WHAT YOU SHOULD DO: An exact, picture-free copy of the listing is required.

***** SUPPLIED DATA

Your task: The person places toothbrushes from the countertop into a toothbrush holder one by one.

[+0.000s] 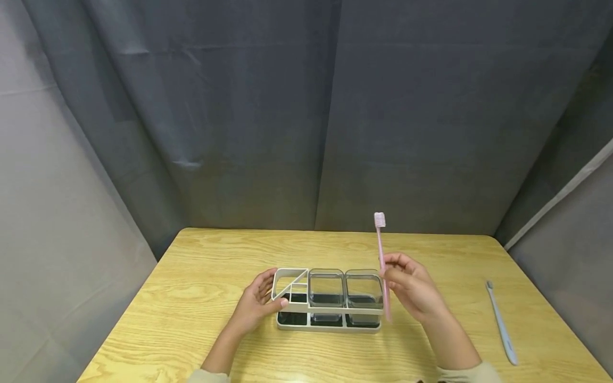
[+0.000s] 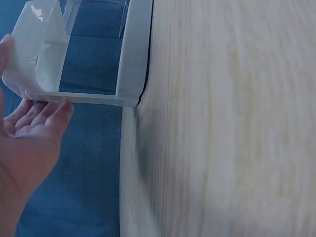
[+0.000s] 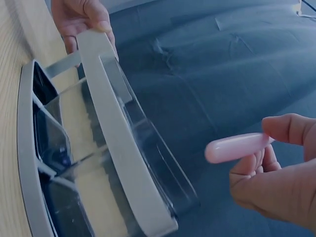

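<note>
Head view: A wood-grain table (image 1: 206, 266) forms the work surface, with grey curtains (image 1: 239, 133) behind it and at both sides. A two-tier holder (image 1: 335, 310) stands on the table between the hands; its upper tier carries a divided section at left and two clear cups (image 1: 327, 272) at centre and right. The left hand (image 1: 256, 303) grips the holder's left end, thumb at the front. The right hand (image 1: 414, 287) pinches a pink toothbrush (image 1: 381, 247), bristles up, at the holder's right end. A blue toothbrush (image 1: 501, 324) lies at far right; only this view shows it and the pink bristles.

Left wrist view: Fingertips (image 2: 63, 107) contact the end edge of the upper tier, a detail hidden from the head camera.

Right wrist view: Thumb and fingers close on the pink handle. Its rounded end is visible, with a gap between it and the near cup.
</note>
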### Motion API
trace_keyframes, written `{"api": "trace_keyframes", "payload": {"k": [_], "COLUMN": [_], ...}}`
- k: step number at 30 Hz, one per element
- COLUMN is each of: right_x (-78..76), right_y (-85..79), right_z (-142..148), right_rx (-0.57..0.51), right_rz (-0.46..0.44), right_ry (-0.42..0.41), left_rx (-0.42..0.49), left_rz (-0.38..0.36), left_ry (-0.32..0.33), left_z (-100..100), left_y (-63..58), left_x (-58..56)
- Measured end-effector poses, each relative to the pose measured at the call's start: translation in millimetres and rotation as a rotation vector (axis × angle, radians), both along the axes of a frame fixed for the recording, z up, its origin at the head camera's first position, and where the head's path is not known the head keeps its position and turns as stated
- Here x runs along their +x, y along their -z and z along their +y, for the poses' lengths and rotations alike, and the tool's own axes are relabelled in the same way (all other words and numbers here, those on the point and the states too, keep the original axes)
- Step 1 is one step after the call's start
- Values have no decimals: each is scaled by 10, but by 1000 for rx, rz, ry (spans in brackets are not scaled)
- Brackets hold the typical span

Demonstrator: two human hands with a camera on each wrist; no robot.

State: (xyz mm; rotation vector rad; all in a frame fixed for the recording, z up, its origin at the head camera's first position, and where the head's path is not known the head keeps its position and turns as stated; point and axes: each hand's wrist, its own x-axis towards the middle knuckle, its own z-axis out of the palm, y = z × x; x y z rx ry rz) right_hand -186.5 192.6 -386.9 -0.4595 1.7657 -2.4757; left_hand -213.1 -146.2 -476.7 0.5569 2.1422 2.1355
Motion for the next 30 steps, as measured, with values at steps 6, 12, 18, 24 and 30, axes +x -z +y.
{"api": "trace_keyframes", "payload": {"k": [6,12,18,24,30], "right_x": [-14,-38,-50,-79,-103], "right_y": [-96,-106,-91,-64,-8], "right_z": [-182,-376,-554,-717,-852], "right_rx": [8,10,-48,-155,-198], "right_rz": [-1,33,98,141,148], "right_ry": [84,191,297,352,373], "left_rx": [5,10,5,2,4], "left_rz": [-4,-1,-2,2,-24], "left_ry": [5,14,11,5,11], "left_z": [9,10,2,5,3], "left_y": [1,0,4,-15,3], "left_x": [-3,-9,-14,-10,-24]}}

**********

SOLUTION TO THE PROBLEM:
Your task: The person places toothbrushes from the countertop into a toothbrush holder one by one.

[+0.000s] 
[+0.000s] 
[+0.000s] 

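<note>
Head view: A wood-grain table (image 1: 206, 266) forms the work surface, with grey curtains (image 1: 239, 133) behind it and at both sides. A two-tier holder (image 1: 335, 310) stands on the table between the hands; its upper tier carries a divided section at left and two clear cups (image 1: 327, 272) at centre and right. The left hand (image 1: 256, 303) grips the holder's left end, thumb at the front. The right hand (image 1: 414, 287) pinches a pink toothbrush (image 1: 381, 247), bristles up, at the holder's right end. A blue toothbrush (image 1: 501, 324) lies at far right; only this view shows it and the pink bristles.

Left wrist view: Fingertips (image 2: 63, 107) contact the end edge of the upper tier, a detail hidden from the head camera.

Right wrist view: Thumb and fingers close on the pink handle. Its rounded end is visible, with a gap between it and the near cup.
</note>
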### Motion API
trace_keyframes, written `{"api": "trace_keyframes", "payload": {"k": [_], "COLUMN": [_], ...}}`
- k: step number at 30 Hz, one per element
- COLUMN is each of: right_x (-78..76), right_y (-85..79), right_z (-142..148), right_rx (-0.57..0.51), right_rz (-0.46..0.44), right_ry (-0.42..0.41), left_rx (-0.42..0.49), left_rz (-0.38..0.36), left_ry (-0.32..0.33), left_z (-100..100), left_y (-63..58), left_x (-58..56)
- Measured end-effector poses, each relative to the pose measured at the call's start: translation in millimetres and rotation as a rotation vector (axis × angle, radians), both along the axes of a frame fixed for the recording, z up, its origin at the head camera's first position, and where the head's path is not known the head keeps its position and turns as stated
- Here x runs along their +x, y along their -z and z along their +y, for the poses' lengths and rotations alike, and the tool's own axes are relabelled in the same way (all other words and numbers here, those on the point and the states too, keep the original axes)
- Step 1 is one step after the call's start
- Values have no decimals: each is scaled by 10, but by 1000 for rx, rz, ry (spans in brackets are not scaled)
- Brackets hold the typical span

Demonstrator: two human hands with a camera on each wrist; no robot.

State: (xyz mm; rotation vector rad; all in a frame fixed for the recording, z up, its origin at the head camera's first position, and where the head's path is not known the head keeps its position and turns as stated; point and axes: each hand's wrist, its own x-axis towards the middle knuckle, its own z-axis out of the palm, y = z × x; x y z rx ry rz) right_hand -186.5 192.6 -386.9 -0.4595 1.7657 -2.4757; left_hand -213.1 -146.2 -476.7 0.5569 2.1422 2.1355
Motion for the next 30 steps, as measured, with values at steps 6, 12, 18, 24 and 30, axes +x -z +y.
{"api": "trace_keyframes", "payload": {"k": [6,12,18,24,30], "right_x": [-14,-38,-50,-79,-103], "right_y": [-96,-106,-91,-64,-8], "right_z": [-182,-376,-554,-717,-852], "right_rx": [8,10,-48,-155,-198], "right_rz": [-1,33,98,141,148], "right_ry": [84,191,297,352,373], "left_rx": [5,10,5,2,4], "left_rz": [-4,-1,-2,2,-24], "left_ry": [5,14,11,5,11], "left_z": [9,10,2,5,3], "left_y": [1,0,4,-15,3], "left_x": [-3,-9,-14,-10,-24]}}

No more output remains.